Department of Medicine, Allergy & Inflammation Program, University of Washington School of Medicine, Seattle, Washington 98109, USA.
J Biol Chem. 2010 Apr 23;285(17):12925-34. doi: 10.1074/jbc.M109.061754. Epub 2010 Feb 18.
Insulin-like growth factor-binding protein-5 (IGFBP-5) has IGF-1-independent intranuclear effects that are poorly defined. Treatment of cells with IGFBP-5 induces migration, prevents apoptosis, and leads to increased laminin subunit transcription. Similarly, filamin A (FLNa), an actin-binding protein that participates in cell attachment, plays important additional roles in signal transduction and modulation of transcriptional responses. In this report, we show that IGFBP-5 leads to dephosphorylation of FLNa with subsequent FLNa cleavage.
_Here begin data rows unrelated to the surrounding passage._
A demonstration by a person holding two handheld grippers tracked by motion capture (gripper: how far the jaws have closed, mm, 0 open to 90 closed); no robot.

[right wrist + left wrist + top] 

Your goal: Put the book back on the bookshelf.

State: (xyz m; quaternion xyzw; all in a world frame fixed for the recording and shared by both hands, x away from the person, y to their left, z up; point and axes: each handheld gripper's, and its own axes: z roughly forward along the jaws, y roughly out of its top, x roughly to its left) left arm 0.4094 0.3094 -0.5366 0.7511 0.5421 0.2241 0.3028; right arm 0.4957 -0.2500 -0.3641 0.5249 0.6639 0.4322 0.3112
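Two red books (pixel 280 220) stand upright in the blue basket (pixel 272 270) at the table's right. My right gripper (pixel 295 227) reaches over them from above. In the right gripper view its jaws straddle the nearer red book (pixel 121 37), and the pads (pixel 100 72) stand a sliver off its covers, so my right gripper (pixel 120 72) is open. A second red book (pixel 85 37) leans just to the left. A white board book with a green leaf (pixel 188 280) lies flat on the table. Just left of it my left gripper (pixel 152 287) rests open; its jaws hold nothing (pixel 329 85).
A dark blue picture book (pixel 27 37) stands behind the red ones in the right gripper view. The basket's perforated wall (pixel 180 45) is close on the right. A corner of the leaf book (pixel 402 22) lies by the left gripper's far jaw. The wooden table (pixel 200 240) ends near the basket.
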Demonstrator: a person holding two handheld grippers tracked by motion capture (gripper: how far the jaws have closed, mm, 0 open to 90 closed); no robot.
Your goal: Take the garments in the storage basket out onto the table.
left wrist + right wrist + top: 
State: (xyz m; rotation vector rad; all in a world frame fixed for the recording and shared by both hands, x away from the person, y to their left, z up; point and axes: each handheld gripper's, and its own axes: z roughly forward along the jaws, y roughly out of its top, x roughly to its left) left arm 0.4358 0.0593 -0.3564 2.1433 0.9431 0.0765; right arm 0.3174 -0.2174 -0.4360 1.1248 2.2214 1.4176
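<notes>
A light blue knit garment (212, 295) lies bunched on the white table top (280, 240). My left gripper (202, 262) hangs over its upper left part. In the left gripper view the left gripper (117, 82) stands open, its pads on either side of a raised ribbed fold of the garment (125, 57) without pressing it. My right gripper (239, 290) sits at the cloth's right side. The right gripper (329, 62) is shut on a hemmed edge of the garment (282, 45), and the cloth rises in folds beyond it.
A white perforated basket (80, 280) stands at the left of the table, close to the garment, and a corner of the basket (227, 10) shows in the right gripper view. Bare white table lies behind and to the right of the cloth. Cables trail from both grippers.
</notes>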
Following cleavage, there is enhanced recruitment of Smad3/4 to a C-terminal FLNa fragment with nuclear translocation and subsequent binding to the promoter region of the laminin gamma1 (lamc1) gene. FLNa knockdown prevents IGFBP-5-mediated increases in lamc1 transcription. These data indicate that IGFBP-5 induces formation of a FLNa-based nuclear shuttle that recruits transcription factors and regulates transcription of IGFBP-5 target genes. These studies provide new insights into the mechanisms whereby IGFBP-5 and FLNa exert intranuclear effects.
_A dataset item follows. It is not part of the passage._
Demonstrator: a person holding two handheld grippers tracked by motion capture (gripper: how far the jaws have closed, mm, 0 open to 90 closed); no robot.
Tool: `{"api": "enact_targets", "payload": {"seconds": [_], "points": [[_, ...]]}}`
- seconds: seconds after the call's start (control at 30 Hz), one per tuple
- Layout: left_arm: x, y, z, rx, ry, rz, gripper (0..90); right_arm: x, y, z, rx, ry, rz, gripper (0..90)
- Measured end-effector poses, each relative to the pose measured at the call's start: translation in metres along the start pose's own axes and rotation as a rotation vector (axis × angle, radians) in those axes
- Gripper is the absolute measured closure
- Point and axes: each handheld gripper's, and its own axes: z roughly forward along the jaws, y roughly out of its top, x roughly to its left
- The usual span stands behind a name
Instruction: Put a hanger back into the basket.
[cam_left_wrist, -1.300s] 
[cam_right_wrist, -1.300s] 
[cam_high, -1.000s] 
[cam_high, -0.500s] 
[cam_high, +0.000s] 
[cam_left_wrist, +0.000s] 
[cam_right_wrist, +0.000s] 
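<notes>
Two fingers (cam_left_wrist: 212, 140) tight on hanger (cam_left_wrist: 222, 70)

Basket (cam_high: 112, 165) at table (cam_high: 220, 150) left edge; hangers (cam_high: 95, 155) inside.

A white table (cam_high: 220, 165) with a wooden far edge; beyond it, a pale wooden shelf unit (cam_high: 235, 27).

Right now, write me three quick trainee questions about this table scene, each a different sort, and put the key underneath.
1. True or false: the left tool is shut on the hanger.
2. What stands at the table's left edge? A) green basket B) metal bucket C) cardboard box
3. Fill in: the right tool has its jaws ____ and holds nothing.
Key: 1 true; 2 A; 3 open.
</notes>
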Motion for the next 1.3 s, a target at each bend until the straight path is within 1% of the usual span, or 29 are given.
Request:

胰岛素样生长因子结合蛋白-5(IGFBP-5)具有 IGF-1 非依赖性的核内效应,但这些效应的定义还不明确。用 IGFBP-5 处理细胞会诱导细胞迁移、防止细胞凋亡,并导致层粘连蛋白亚基转录增加。同样,作为一种参与细胞附着的肌动蛋白结合蛋白的细丝蛋白 A(FLNa),在信号转导和转录反应的调节中也发挥着重要的额外作用。在本报告中,我们表明 IGFBP-5 导致 FLNa 的去磷酸化,随后 FLNa 发生切割。切割后,Smad3/4 被招募到 FLNa 的 C 端片段,该片段发生核转位,并随后与层粘连蛋白 γ1(lamc1)基因的启动子区域结合。FLNa 的敲低可阻止 IGFBP-5 介导的 lamc1 转录增加。这些数据表明,IGFBP-5 诱导形成了一种基于 FLNa 的核穿梭物,该穿梭物可募集转录因子并调节 IGFBP-5 靶基因的转录。这些研究为 IGFBP-5 和 FLNa 发挥核内效应的机制提供了新的见解。